> _Provided material_
********
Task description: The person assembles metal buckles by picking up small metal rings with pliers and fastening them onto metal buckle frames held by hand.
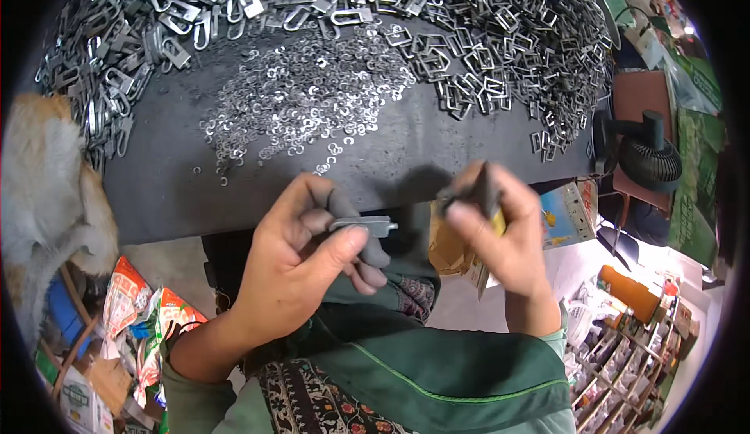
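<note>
Left hand (308, 258), centre of the frame: reaching up from the lower left, fingers curled, thumb laid along a gripped metal piece (367, 221) that points right. Right hand (506, 235), right of centre: held apart from the left, fingers closed round a dark tool (488, 190) (blurred; its kind cannot be told). Upper centre: clips (312, 94) strewn on the table (160, 203).

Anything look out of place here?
Yes: a furry white-and-orange animal, probably a cat, at the left edge of the workbench, near the metal loops. Odd company for loose parts.
</note>
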The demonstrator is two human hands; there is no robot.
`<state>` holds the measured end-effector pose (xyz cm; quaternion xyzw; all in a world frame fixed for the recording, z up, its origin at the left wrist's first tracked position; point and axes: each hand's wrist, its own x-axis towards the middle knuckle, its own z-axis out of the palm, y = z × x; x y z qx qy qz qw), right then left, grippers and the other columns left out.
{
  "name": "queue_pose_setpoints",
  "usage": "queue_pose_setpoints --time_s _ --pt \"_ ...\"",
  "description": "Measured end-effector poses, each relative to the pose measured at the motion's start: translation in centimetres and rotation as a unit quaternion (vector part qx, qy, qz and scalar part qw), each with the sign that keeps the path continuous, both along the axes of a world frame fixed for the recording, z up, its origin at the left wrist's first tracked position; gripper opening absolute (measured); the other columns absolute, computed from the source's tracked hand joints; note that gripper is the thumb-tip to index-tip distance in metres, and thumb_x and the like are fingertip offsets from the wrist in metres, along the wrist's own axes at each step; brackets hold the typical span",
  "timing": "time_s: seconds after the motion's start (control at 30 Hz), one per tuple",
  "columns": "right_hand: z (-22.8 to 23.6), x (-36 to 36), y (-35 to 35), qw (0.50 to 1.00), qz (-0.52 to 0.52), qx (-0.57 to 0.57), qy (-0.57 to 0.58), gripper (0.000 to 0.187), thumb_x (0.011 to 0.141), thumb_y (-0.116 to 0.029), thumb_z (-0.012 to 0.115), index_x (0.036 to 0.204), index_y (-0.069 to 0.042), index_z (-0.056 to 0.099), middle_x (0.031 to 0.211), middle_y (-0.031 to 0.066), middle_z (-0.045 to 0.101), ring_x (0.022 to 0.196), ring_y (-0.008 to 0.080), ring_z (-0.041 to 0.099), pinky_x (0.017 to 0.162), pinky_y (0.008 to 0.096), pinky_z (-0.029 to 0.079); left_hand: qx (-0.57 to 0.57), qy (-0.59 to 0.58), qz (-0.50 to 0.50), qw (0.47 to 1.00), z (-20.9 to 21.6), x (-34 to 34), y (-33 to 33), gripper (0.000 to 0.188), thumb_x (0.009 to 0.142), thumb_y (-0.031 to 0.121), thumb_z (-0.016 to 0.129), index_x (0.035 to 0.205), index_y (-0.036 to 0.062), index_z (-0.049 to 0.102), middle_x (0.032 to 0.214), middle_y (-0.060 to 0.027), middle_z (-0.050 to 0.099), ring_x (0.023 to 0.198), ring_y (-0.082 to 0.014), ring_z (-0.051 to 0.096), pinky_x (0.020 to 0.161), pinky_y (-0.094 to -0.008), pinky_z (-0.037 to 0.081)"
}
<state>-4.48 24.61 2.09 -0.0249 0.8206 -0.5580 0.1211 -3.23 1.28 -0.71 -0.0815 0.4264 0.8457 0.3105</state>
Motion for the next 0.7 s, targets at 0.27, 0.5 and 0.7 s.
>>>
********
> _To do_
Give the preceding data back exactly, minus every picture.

> _Answer box_
Task description: The person assembles metal buckles by picking up small metal rings with pliers and fastening them onto metal buckle frames held by hand.
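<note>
Left hand (308, 258), centre of the frame: reaching up from the lower left, fingers curled, thumb laid along a gripped metal piece (367, 221) that points right. Right hand (506, 235), right of centre: held apart from the left, fingers closed round a dark tool (488, 190) (blurred; its kind cannot be told). Upper centre: clips (312, 94) strewn on the table (160, 203).

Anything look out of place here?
Yes: a furry white-and-orange animal, probably a cat, at the left edge of the workbench, near the metal loops. Odd company for loose parts.
</note>
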The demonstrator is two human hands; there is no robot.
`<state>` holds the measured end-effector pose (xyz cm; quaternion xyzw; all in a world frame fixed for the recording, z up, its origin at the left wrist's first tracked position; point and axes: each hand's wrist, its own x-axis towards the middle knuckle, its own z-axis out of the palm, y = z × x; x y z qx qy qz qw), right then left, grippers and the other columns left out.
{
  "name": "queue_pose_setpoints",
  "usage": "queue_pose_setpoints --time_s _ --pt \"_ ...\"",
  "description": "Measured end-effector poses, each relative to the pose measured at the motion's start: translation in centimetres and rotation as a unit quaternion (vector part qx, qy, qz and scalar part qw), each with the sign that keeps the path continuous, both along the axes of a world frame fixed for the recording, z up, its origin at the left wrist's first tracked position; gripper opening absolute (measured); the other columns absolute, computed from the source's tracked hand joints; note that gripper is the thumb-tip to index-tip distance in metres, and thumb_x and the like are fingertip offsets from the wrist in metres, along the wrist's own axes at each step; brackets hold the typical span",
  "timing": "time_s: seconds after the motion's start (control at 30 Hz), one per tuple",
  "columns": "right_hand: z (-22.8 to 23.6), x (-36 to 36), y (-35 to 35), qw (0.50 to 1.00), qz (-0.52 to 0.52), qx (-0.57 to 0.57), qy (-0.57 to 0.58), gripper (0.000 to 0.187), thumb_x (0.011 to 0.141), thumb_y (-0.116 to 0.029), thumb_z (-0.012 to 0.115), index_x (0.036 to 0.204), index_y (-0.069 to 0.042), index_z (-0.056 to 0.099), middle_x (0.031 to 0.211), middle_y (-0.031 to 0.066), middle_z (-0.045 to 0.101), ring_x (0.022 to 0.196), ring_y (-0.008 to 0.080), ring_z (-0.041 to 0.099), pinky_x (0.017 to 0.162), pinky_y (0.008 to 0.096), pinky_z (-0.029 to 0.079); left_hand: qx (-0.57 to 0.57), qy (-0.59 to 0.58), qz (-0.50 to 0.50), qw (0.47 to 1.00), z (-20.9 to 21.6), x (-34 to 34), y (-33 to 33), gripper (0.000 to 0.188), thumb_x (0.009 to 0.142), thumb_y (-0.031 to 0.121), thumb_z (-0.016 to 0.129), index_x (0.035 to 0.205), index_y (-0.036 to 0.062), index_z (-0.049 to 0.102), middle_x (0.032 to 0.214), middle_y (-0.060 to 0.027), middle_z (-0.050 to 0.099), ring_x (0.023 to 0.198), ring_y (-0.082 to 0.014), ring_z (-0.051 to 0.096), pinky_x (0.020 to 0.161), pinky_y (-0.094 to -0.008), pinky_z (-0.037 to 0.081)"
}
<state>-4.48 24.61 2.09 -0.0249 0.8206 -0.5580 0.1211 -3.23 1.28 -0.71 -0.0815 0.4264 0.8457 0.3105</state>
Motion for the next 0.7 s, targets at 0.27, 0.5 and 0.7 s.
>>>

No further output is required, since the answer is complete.